» **How to complete this task**: If a line of the material holds the string "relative", please copy it.

» **Dataset section**:
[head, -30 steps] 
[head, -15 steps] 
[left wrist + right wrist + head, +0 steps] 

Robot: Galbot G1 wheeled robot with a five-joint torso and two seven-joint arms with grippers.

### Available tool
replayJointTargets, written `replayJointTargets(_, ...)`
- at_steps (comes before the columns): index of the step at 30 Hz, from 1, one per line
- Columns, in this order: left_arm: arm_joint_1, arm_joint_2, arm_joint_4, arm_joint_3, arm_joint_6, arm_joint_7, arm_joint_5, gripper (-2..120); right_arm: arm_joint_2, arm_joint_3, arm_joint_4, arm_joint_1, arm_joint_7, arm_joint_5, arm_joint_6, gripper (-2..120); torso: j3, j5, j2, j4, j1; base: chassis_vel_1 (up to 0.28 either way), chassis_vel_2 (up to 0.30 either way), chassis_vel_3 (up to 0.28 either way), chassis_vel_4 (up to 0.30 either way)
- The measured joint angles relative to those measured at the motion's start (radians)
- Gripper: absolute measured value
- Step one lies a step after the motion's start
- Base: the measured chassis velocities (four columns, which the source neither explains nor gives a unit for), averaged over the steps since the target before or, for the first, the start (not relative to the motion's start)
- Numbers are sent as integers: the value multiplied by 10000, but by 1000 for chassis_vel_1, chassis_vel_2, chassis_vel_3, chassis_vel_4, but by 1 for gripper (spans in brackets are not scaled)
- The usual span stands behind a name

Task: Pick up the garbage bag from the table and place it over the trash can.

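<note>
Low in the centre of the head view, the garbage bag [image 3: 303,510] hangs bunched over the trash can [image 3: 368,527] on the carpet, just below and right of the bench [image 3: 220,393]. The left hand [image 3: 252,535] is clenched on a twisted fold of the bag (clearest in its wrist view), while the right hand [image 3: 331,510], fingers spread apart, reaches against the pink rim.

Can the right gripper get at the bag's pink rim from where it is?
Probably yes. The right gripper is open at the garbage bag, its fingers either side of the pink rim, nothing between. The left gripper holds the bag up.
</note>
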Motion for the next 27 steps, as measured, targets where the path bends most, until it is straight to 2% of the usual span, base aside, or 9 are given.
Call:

» **Result of this task**:
- The measured joint angles relative to those measured at the motion's start (radians)
- Base: the measured chassis velocities (four columns, which the source neither explains nor gives a unit for), averaged over the steps since the target before or, for the first, the start (not relative to the motion's start)

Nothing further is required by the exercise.